The finished copy must match the records exactly, except that it contains no pictures.
BEGIN
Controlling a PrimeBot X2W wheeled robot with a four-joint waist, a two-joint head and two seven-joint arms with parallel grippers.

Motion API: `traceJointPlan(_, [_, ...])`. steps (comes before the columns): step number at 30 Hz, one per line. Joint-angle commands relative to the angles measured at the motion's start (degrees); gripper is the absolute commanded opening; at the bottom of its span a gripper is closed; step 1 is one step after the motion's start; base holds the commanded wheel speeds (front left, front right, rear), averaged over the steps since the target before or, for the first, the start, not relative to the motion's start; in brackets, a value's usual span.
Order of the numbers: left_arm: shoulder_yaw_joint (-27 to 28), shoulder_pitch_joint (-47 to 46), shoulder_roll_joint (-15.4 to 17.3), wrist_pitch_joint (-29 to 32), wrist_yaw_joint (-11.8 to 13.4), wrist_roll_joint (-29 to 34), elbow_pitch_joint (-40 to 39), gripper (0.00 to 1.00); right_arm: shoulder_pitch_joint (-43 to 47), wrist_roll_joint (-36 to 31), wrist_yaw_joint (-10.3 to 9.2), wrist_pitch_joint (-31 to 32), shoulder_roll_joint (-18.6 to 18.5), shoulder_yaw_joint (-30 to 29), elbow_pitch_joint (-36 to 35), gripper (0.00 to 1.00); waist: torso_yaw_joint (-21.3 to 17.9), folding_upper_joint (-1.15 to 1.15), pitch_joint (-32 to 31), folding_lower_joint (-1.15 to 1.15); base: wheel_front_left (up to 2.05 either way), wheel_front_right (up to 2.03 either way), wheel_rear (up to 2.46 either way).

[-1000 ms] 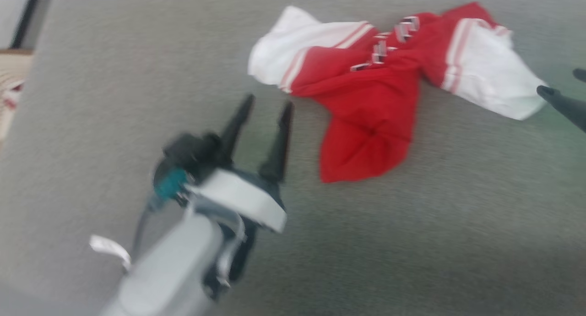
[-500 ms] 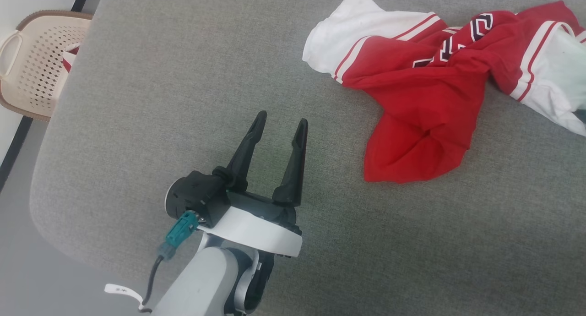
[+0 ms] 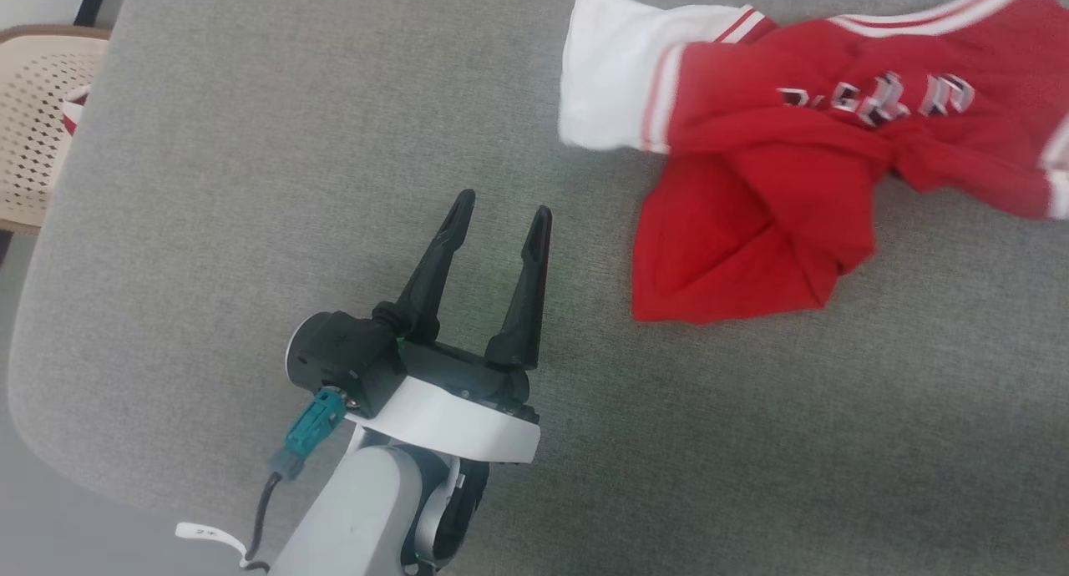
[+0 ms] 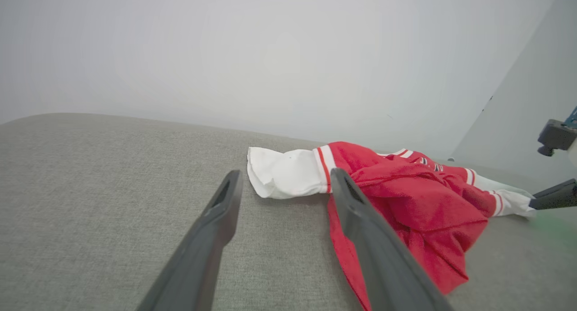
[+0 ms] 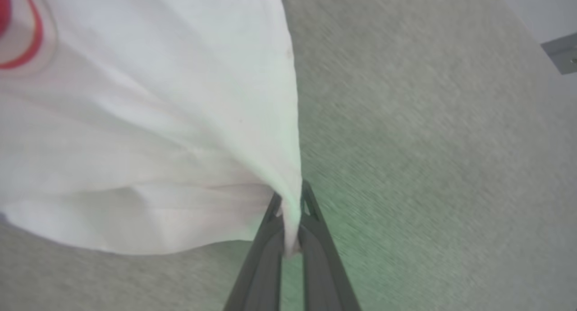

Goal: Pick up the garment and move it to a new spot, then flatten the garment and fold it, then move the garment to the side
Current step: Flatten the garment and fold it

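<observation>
Since half a second ago the garment (image 3: 752,225) has been drawn out toward the right. Its chest lettering (image 3: 877,100), slanted before, now runs nearly level, and the striped trim lies along the far edge.

In the head view, you see the red shirt lying rumpled on the grey cloth surface (image 3: 250,184), at the far right. Its white left sleeve (image 3: 614,83) points left and a folded red flap hangs toward the near side. Your left gripper (image 3: 503,205) sits near the middle, left of the shirt and clear of it. Its two dark fingers are spread apart with nothing between them. A perforated beige basket (image 3: 33,133) stands off the far left corner, with a bit of red-and-white cloth inside.

In the left wrist view, you look between the parted fingers toward that white sleeve. The red body trails away to the right and lies apart from both fingers. At the right edge the right gripper (image 4: 536,203) meets the tip of the other white sleeve.

In the right wrist view, the right gripper's fingers are pressed together on a pinch of white sleeve fabric. The sleeve fans out up and to the left from the pinch, with a curve of red stripe at the top left corner. Blurred grey surface shows beneath.
</observation>
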Motion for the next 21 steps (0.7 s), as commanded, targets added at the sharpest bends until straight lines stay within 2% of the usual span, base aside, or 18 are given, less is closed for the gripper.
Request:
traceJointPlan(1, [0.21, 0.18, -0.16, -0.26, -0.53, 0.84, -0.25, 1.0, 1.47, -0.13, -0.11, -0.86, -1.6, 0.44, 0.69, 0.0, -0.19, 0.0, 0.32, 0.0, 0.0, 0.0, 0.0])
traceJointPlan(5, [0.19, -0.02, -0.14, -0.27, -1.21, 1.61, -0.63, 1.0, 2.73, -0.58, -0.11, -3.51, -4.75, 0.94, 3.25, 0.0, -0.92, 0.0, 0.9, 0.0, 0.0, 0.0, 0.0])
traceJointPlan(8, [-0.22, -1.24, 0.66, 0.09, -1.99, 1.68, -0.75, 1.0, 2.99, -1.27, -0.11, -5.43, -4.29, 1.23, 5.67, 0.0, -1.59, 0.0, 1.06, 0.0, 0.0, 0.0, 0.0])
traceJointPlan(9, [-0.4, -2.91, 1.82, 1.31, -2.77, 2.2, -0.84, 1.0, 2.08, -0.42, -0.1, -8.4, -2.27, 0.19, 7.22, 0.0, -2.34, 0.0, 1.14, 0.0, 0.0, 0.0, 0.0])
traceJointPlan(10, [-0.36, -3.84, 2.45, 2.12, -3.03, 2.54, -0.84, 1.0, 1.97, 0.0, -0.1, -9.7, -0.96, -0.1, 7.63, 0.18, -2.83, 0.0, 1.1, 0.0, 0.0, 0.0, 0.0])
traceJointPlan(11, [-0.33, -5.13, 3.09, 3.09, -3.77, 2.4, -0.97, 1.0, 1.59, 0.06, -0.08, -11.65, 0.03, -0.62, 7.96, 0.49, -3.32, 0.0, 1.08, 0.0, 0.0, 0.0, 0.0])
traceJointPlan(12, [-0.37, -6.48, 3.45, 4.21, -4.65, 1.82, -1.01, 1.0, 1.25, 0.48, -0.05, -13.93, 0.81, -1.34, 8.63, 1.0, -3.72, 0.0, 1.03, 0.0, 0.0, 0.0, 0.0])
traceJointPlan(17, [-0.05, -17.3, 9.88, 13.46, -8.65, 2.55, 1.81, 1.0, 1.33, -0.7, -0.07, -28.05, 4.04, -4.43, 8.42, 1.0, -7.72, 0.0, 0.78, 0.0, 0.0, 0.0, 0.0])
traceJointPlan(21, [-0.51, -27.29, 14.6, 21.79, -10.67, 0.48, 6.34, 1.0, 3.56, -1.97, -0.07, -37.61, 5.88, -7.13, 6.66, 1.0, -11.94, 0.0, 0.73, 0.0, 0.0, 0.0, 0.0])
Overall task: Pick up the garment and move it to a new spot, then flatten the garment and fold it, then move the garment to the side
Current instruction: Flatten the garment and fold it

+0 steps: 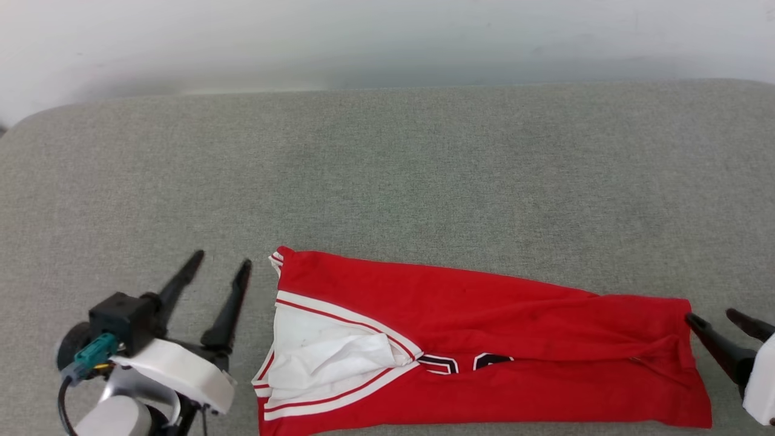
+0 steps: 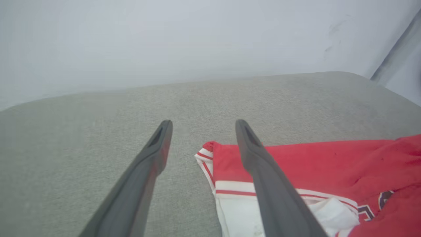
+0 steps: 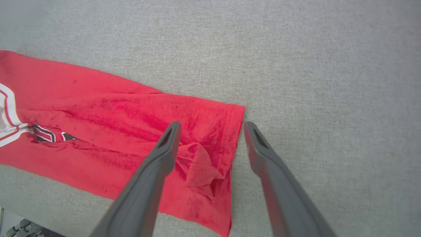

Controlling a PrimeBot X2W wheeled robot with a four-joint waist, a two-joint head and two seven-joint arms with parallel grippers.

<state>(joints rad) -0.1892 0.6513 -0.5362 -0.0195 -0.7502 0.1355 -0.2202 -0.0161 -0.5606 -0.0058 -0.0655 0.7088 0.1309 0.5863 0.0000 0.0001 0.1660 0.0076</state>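
Folded garment [image 1: 484, 315] hides most of its number [image 1: 465, 363].

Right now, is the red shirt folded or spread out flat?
Folded. The garment lies as a long narrow strip, its white sleeve on top and the number half hidden under a fold.

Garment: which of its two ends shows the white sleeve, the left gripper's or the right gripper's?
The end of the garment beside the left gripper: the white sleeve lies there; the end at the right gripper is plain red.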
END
WRITTEN RESPONSE
Controlling a PrimeBot X2W wheeled robot with a four-joint waist, a two-joint head and two seven-joint arms with parallel grippers.

Motion API: `traceJointPlan(_, [_, ...])`. steps (comes before the columns): step number at 30 Hz, one per line. Joint-angle commands relative to the angles measured at the motion's start (degrees); gripper is the absolute commanded opening; at the bottom of its span a gripper is closed; step 1 is one step after the motion's start; base holds the commanded wheel speeds (front left, front right, rear), averaged over the steps since the target before or, for the first, the start, not relative to the motion's start; in brackets, a value's usual span.
Order of the numbers: left_arm: shoulder_yaw_joint (-27 to 28), shoulder_pitch_joint (-47 to 46), shoulder_roll_joint (-15.4 to 17.3), wrist_pitch_joint (-29 to 32), wrist_yaw_joint (-11.8 to 13.4), wrist_roll_joint (-29 to 34), elbow_pitch_joint (-40 to 39), gripper (0.00 to 1.00); right_arm: shoulder_pitch_joint (-43 to 47), wrist_roll_joint (-36 to 31), wrist_yaw_joint (-10.3 to 9.2), wrist_pitch_joint (-31 to 32), shoulder_roll_joint (-18.6 to 18.5), shoulder_yaw_joint (-30 to 29), elbow_pitch_joint (-36 to 35), gripper (0.00 to 1.00); waist: torso_yaw_joint (-21.3 to 17.9), folding_upper_joint (-1.15 to 1.15), pitch_joint (-32 to 31), folding_lower_joint (-1.15 to 1.15); base: wheel_front_left (up to 2.05 either way), wheel_front_right (up to 2.03 either way), wheel_rear (up to 2.46 either way).

[-1000 ms] 
[-500 ms] 
[+0 ms] 
[+0 ms] 
[+0 ms] 

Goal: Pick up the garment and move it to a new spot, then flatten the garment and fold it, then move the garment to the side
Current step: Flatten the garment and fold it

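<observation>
Since half a second ago the garment (image 3: 752,225) has been drawn out toward the right. Its chest lettering (image 3: 877,100), slanted before, now runs nearly level, and the striped trim lies along the far edge.

In the head view, you see the red shirt lying rumpled on the grey cloth surface (image 3: 250,184), at the far right. Its white left sleeve (image 3: 614,83) points left and a folded red flap hangs toward the near side. Your left gripper (image 3: 503,205) sits near the middle, left of the shirt and clear of it. Its two dark fingers are spread apart with nothing between them. A perforated beige basket (image 3: 33,133) stands off the far left corner, with a bit of red-and-white cloth inside.

In the left wrist view, you look between the parted fingers toward that white sleeve. The red body trails away to the right and lies apart from both fingers. At the right edge the right gripper (image 4: 536,203) meets the tip of the other white sleeve.

In the right wrist view, the right gripper's fingers are pressed together on a pinch of white sleeve fabric. The sleeve fans out up and to the left from the pinch, with a curve of red stripe at the top left corner. Blurred grey surface shows beneath.
</observation>
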Motion for the next 21 steps (0.7 s), as commanded, targets added at the sharpest bends until straight lines stay within 2% of the usual span, base aside, or 18 are given, less is closed for the gripper.
Request:
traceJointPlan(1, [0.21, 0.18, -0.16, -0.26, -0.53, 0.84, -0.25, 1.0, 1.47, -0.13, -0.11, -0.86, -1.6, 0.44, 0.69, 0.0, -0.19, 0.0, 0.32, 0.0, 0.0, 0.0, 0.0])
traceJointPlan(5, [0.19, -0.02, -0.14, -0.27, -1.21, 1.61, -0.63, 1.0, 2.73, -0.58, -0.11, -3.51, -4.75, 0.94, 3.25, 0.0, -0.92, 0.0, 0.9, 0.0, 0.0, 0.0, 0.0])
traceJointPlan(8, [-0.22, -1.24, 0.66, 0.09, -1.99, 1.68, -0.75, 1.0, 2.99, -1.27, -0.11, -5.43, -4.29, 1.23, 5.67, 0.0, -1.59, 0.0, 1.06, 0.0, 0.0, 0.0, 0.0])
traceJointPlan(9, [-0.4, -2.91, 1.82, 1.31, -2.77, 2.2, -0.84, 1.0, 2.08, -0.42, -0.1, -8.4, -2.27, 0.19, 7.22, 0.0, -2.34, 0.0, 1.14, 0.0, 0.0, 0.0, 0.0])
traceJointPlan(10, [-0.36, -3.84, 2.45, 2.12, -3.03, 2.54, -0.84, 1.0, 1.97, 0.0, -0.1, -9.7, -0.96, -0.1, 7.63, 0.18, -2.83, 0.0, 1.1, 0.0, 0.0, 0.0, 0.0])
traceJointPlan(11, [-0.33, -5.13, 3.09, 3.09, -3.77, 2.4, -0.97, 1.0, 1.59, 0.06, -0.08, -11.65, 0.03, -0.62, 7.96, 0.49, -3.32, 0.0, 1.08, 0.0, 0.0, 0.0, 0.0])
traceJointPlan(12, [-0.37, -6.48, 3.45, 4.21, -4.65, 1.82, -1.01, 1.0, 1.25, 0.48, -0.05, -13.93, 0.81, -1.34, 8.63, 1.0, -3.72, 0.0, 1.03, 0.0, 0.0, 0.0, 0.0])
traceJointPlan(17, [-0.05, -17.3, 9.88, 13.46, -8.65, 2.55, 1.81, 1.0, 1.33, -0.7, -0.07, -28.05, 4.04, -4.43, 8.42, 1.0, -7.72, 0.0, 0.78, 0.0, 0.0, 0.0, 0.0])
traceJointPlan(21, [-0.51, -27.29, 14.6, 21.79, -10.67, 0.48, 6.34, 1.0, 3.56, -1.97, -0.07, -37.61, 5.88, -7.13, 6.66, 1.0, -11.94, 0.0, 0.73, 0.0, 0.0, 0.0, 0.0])
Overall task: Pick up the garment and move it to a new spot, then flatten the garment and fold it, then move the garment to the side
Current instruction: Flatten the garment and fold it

+0 steps: 
+0 steps: 
+0 steps: 

Controlling a PrimeBot X2W wheeled robot with a four-joint waist, a two-joint head and two seven-joint arms with parallel grippers.

<state>(joints rad) -0.1892 0.6513 -0.5362 -0.0195 -0.7502 0.1355 -0.2202 -0.0161 -0.5606 -0.0058 -0.0655 0.7088 0.1309 0.5863 0.0000 0.0001 0.1660 0.0076</state>
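Folded garment [image 1: 484, 315] hides most of its number [image 1: 465, 363].

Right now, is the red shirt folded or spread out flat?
Folded. The garment lies as a long narrow strip, its white sleeve on top and the number half hidden under a fold.

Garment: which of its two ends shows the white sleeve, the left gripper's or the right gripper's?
The end of the garment beside the left gripper: the white sleeve lies there; the end at the right gripper is plain red.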

That completes the answer.